The hull type has a long forecast with two layers of all decks, and the hull design is a commercial ship structure. The observation side is on the starboard side, and the stern deck is used as the observation work deck in consideration of the effects of stools and waves of various equipment.

Compared to the Akashi, the acoustic observation capability has been strengthened, and in order to lay observation equipment and cables, a bow sheave and gantry similar to the laying ship are installed on the bow, but this is the subsequent ocean observation. It was followed by the ship and became a feature of appearance. The cable hoist is installed in the deck room just before the bridge structure, but here the upper deck (first deck) is the bottom and the 02 deck is the ceiling, ensuring a height of two layers. The cable tank is installed at the bottom of the ship below the bridge, and as the cable laying progresses, it becomes top heavy, so a seawater ballast tank is installed at the double bottom to ensure stability under any loading condition. To. It is also equipped with anti-sway tanks and bow thrusters for drifting or low-speed navigation.

As the main engine, the first ship was equipped with a V8 V22 / 30ATL diesel engine (single machine output 2,200 horsepower), which is a V8 engine of Kawasaki Heavy Industries MAN. This belonged to the VV22 / 30 series, which was common in auxiliary ships of this period, but the ships planned after 1979 were equipped with Fuji Diesel's L27.2XF series. From, the second ship was changed to the in-line 8-cylinder Fuji 8L27.5XF diesel engine (single machine output 2,250 horsepower) connected to this lineage. For acoustic observation, various underwater radiation noise reduction measures have been taken inside the ship and the main engine also employs a highly elastic rubber joint and a variable pitch propeller driven via a reducer.
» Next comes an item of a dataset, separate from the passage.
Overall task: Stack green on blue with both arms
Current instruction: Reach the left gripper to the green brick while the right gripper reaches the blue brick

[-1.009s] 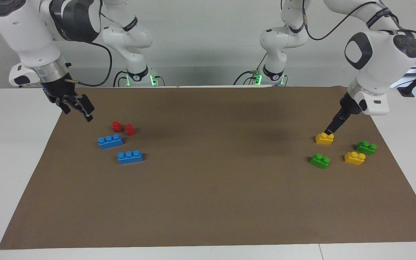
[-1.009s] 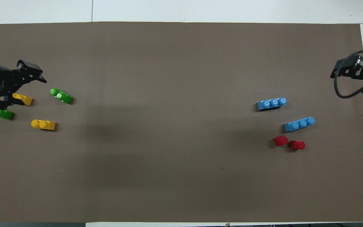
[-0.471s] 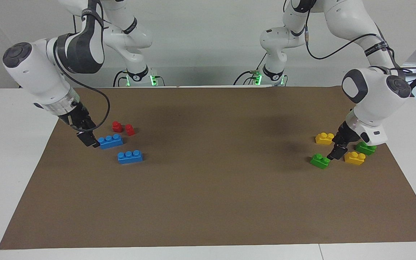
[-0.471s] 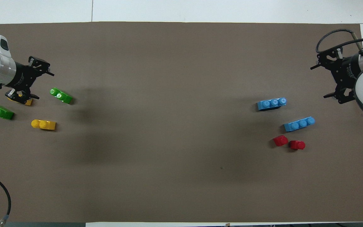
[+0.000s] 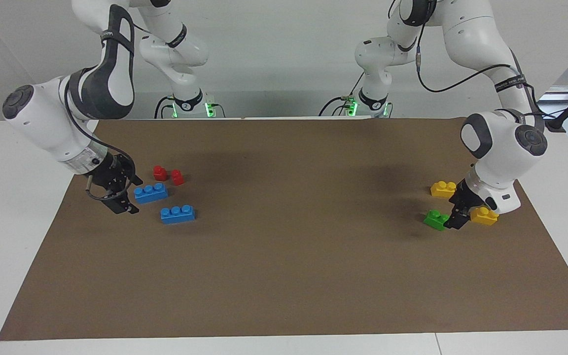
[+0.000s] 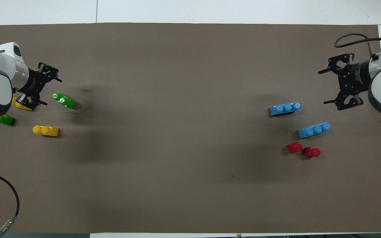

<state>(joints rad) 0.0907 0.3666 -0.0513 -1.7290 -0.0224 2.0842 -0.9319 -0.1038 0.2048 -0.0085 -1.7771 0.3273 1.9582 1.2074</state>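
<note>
Hands both gape empty: left hand [image 5: 454, 217] low beside the green brick [image 5: 435, 220] on the desk, right hand [image 5: 124, 197] low beside the blue brick [image 5: 151, 193] at the right arm's end.

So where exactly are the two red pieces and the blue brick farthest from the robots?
Red pieces [image 5: 168, 174], facing view: the point lies between the pair, on one's side.
Farther blue brick [image 5: 178, 214], facing view: on its middle stud.

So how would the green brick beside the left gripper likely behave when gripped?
The green brick looks like rigid moulded plastic, so it probably won't flex. Small and likely hollow, it should be light. Its glossy faces could slip, and a nudge would probably slide it on the brown mat, not roll it.
</note>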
It also has one gas turbine generator and three diesel generators as power sources, with a total output of 1,800 kW. The prime mover for the gas turbine main generator was an OEM-produced IME831-800 gas turbine engine from Garrett of the United States, which was installed by Shinko Engineering Company.

== Equipment ==
A control room and an observation room are located on the 2nd deck directly under the bridge, and precision ship position measuring equipment, precision acoustic measuring equipment, submarine sound wave exploration equipment, various recorders, analysis equipment, Loran C, etc. are arranged.

A break-action crane (with a capacity of 3 tons) is installed at the front end of the observation deck, and a retractable gallows is installed in front of the starboard side and at the stern. At the rear, there is an electromagnetic ocean current meter, a magnetometer, a hoisting machine such as a water temperature recorder, and a water temperature detection weight drop machine. There are also four large and small hoisting machines at the rear end of the 1st deck, which is just before the observation work deck.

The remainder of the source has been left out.